:: Task to carry out ::
The response has to be every entry, printed word for word.

[Items from a dataset]
:::::
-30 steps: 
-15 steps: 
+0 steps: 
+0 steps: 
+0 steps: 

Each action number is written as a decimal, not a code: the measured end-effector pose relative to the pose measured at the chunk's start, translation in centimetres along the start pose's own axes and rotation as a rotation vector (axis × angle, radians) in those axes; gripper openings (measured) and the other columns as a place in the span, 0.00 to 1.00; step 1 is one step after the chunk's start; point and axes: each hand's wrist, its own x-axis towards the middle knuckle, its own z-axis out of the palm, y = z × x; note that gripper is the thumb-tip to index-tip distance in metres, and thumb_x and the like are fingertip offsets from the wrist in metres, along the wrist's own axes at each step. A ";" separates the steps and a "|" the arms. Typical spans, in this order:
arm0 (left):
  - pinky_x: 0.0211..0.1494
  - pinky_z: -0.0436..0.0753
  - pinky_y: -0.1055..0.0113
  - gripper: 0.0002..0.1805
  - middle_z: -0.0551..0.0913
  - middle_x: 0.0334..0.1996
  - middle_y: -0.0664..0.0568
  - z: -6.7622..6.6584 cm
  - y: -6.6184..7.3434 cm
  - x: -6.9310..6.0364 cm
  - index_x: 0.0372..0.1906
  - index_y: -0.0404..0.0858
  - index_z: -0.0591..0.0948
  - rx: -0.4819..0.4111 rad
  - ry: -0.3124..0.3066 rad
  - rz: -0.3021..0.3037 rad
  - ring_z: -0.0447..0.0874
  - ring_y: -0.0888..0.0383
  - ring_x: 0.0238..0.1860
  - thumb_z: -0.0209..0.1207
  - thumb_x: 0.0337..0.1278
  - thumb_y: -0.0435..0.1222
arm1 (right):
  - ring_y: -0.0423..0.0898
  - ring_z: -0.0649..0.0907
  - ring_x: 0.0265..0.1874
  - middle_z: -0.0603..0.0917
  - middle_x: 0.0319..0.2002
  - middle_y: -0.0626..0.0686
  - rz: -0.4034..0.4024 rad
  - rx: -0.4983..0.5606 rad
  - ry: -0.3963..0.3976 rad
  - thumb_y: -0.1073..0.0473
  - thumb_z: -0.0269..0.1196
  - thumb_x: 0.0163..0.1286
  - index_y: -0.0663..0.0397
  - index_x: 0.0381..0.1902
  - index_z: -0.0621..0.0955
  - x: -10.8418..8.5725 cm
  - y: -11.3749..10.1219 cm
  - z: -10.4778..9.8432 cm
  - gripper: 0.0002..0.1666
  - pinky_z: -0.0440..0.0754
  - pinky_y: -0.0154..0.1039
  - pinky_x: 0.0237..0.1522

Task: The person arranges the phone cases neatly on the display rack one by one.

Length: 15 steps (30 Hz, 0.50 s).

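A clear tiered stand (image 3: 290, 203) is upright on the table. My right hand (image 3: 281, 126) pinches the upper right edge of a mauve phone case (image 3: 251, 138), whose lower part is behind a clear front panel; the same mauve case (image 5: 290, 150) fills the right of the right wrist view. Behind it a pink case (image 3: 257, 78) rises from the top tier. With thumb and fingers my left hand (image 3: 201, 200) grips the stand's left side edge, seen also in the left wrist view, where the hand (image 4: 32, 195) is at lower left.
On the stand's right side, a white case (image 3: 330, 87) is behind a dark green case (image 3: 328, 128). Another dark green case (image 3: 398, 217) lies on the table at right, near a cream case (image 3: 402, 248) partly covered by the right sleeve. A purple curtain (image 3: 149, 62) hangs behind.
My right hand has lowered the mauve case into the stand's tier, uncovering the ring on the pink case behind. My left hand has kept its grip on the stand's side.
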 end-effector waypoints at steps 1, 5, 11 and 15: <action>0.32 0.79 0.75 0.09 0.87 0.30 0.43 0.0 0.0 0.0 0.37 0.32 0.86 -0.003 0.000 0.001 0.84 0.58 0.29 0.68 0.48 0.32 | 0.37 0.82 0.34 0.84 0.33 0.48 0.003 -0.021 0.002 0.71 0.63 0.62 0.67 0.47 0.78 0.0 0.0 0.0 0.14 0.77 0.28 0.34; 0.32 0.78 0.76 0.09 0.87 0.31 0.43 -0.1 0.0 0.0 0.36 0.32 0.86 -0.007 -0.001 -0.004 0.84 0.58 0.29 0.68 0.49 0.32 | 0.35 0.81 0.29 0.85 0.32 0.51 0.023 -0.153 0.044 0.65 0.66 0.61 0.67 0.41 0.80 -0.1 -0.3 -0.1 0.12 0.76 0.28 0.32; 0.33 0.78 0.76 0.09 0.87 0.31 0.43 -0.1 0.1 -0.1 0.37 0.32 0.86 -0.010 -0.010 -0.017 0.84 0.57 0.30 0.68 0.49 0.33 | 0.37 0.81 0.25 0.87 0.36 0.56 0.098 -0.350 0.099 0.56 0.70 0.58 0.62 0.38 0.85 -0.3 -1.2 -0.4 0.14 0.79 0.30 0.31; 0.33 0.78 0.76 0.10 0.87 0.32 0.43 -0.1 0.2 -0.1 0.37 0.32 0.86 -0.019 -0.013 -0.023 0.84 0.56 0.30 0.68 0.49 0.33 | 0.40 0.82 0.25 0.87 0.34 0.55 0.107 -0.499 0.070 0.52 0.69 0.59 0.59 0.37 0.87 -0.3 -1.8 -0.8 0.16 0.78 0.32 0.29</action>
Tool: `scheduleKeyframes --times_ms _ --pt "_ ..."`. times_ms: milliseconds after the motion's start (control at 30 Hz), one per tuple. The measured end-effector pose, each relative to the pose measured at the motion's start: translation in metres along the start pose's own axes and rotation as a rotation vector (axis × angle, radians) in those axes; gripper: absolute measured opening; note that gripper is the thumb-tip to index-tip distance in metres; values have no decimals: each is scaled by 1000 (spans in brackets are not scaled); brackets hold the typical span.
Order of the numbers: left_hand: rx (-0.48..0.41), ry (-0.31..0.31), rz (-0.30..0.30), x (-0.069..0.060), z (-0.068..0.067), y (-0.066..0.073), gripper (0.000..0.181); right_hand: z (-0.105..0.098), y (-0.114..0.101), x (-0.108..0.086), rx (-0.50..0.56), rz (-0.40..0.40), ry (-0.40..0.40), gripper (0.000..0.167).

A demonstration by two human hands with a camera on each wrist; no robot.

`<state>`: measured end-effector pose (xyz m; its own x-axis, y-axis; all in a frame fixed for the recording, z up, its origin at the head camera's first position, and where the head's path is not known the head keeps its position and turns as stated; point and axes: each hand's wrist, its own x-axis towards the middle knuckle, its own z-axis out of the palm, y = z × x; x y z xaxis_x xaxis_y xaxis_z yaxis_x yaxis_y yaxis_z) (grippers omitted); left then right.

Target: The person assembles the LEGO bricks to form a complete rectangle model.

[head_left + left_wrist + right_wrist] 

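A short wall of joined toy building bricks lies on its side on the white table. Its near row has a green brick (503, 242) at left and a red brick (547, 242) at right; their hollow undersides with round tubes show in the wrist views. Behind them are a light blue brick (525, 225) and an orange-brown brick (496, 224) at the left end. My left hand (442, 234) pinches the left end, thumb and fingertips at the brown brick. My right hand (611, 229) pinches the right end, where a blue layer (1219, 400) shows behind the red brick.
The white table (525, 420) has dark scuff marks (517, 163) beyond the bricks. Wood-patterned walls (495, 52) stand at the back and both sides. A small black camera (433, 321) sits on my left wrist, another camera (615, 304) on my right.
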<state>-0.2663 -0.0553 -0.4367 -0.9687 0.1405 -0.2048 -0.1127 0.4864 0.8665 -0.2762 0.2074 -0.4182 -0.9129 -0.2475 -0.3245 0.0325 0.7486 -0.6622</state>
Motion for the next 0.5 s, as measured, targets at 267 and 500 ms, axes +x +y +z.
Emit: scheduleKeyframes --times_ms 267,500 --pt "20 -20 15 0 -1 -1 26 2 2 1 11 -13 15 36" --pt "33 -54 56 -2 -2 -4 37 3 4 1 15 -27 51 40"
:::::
:: Solution ::
-30 steps: 
-15 steps: 
+0 steps: 
+0 steps: 
+0 steps: 

Each action number is written as a decimal, not a code: the measured end-effector pose relative to the pose measured at the chunk's start, translation in centimetres along the start pose's own axes and rotation as a rotation vector (axis × angle, radians) in those axes; gripper openings (measured) and the other columns as a place in the span, 0.00 to 1.00; step 1 is one step after the chunk's start; point and axes: each hand's wrist, its own x-axis towards the middle knuckle, its own z-axis out of the palm, y = z × x; note that gripper is the thumb-tip to index-tip distance in metres, and thumb_x and the like are fingertip offsets from the wrist in metres, along the wrist's own axes at each step. A ";" separates the steps and a "|" the arms. Typical spans, in this order:
arm0 (left):
  - pinky_x: 0.0211..0.1494
  - pinky_z: -0.0436..0.0753
  - pinky_y: -0.1055..0.0113
  - gripper: 0.0002..0.1805
  - middle_z: -0.0551..0.0913
  - middle_x: 0.0334..0.1996
  - middle_y: -0.0664..0.0568
  - z: -6.7622..6.6584 cm
  - y: -6.6184..7.3434 cm
  - x: -6.9310..6.0364 cm
  - index_x: 0.0372..0.1906
  - index_y: -0.0404..0.0858
  - index_z: -0.0591..0.0948
  - rx: -0.4819..0.4111 rad
  - ry: -0.3124..0.3066 rad
  - rz: -0.3021..0.3037 rad
  - ring_z: -0.0447..0.0874
  - ring_y: -0.0888..0.0383
  - ring_x: 0.0238..0.1860
  - thumb_z: -0.0209..0.1207
  - thumb_x: 0.0337..0.1278
  - thumb_y: -0.0435..0.1222
arm1 (right):
  - ring_y: -0.0423..0.0898
  - ring_z: -0.0649..0.0907
  - ring_x: 0.0265..0.1874
  - middle_z: -0.0603..0.0917
  - middle_x: 0.0319..0.2002
  - middle_y: -0.0626..0.0686
  - rz: -0.4034..0.4024 rad
  - rx: -0.4983..0.5606 rad
  - ry: -0.3963..0.3976 rad
  - thumb_y: -0.1073..0.0473
  - thumb_z: -0.0269..0.1196
  - thumb_x: 0.0163..0.1286
  - index_y: -0.0663..0.0397
  - index_x: 0.0381..0.1902
  - index_z: -0.0621..0.0955
  - x: -10.8418..8.5725 cm
  - y: -11.3749..10.1219 cm
  - z: -10.4778..9.8432 cm
  - gripper: 0.0002..0.1666
  - pinky_z: -0.0440..0.0754
  - pinky_y: -0.0154..0.1039
  - pinky_x: 0.0237..0.1522

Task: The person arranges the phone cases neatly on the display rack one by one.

Length: 15 steps (30 Hz, 0.50 s).

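A clear tiered stand (image 3: 290, 203) is upright on the table. My right hand (image 3: 281, 126) pinches the upper right edge of a mauve phone case (image 3: 251, 138), whose lower part is behind a clear front panel; the same mauve case (image 5: 290, 150) fills the right of the right wrist view. Behind it a pink case (image 3: 257, 78) rises from the top tier. With thumb and fingers my left hand (image 3: 201, 200) grips the stand's left side edge, seen also in the left wrist view, where the hand (image 4: 32, 195) is at lower left.
On the stand's right side, a white case (image 3: 330, 87) is behind a dark green case (image 3: 328, 128). Another dark green case (image 3: 398, 217) lies on the table at right, near a cream case (image 3: 402, 248) partly covered by the right sleeve. A purple curtain (image 3: 149, 62) hangs behind.
My right hand has lowered the mauve case into the stand's tier, uncovering the ring on the pink case behind. My left hand has kept its grip on the stand's side.
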 end-effector waypoints at steps 1, 5, 11 and 15: <action>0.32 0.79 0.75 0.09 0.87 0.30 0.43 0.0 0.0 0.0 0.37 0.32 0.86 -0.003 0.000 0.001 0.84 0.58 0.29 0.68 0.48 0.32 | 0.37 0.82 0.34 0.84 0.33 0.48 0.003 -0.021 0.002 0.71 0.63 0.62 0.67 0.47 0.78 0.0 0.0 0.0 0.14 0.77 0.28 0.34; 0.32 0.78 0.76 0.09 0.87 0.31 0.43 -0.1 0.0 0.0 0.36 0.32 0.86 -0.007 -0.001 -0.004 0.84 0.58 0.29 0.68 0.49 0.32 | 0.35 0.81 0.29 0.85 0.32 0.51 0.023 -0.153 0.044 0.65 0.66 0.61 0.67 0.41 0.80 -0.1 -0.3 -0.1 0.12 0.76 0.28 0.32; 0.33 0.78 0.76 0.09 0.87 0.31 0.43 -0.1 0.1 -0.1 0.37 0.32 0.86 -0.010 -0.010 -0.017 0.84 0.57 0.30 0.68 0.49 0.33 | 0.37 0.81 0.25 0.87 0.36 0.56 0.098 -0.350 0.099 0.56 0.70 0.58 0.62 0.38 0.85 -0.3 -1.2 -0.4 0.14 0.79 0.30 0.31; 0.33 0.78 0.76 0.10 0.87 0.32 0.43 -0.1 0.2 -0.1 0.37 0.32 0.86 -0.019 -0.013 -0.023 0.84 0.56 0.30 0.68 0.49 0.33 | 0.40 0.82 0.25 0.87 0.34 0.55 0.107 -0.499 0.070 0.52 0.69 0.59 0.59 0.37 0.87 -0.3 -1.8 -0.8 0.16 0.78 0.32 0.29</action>
Tool: `scheduleKeyframes --times_ms _ --pt "_ ..."`. times_ms: milliseconds after the motion's start (control at 30 Hz), one per tuple. The measured end-effector pose, each relative to the pose measured at the motion's start: translation in metres along the start pose's own axes and rotation as a rotation vector (axis × angle, radians) in those axes; gripper: absolute measured opening; note that gripper is the thumb-tip to index-tip distance in metres; values have no decimals: each is scaled by 1000 (spans in brackets are not scaled); brackets hold the typical span.
Order of the numbers: left_hand: rx (-0.48..0.41), ry (-0.31..0.31), rz (-0.30..0.30), x (-0.069..0.060), z (-0.068..0.067), y (-0.066..0.073), gripper (0.000..0.181); right_hand: z (-0.105..0.098), y (-0.114..0.101), x (-0.108..0.086), rx (-0.50..0.56), rz (-0.40..0.40), ry (-0.40..0.40), gripper (0.000..0.167).

A demonstration by two human hands with a camera on each wrist; no robot.

`<state>`: measured end-effector pose (xyz m; its own x-axis, y-axis; all in a frame fixed for the recording, z up, its origin at the head camera's first position, and where the head's path is not known the head keeps its position and turns as stated; point and axes: each hand's wrist, its own x-axis towards the middle knuckle, its own z-axis out of the palm, y = z × x; x y z xaxis_x xaxis_y xaxis_z yaxis_x yaxis_y yaxis_z) (grippers omitted); left then right.

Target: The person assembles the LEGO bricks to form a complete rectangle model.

[head_left + left_wrist + right_wrist] 

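A short wall of joined toy building bricks lies on its side on the white table. Its near row has a green brick (503, 242) at left and a red brick (547, 242) at right; their hollow undersides with round tubes show in the wrist views. Behind them are a light blue brick (525, 225) and an orange-brown brick (496, 224) at the left end. My left hand (442, 234) pinches the left end, thumb and fingertips at the brown brick. My right hand (611, 229) pinches the right end, where a blue layer (1219, 400) shows behind the red brick.
The white table (525, 420) has dark scuff marks (517, 163) beyond the bricks. Wood-patterned walls (495, 52) stand at the back and both sides. A small black camera (433, 321) sits on my left wrist, another camera (615, 304) on my right.
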<state>-0.2663 -0.0553 -0.4367 -0.9687 0.1405 -0.2048 -0.1127 0.4864 0.8665 -0.2762 0.2074 -0.4182 -0.9129 -0.2475 -0.3245 0.0325 0.7486 -0.6622</state>
Motion for the next 0.5 s, as measured, targets at 267 and 500 ms, axes +x +y +z.
Emit: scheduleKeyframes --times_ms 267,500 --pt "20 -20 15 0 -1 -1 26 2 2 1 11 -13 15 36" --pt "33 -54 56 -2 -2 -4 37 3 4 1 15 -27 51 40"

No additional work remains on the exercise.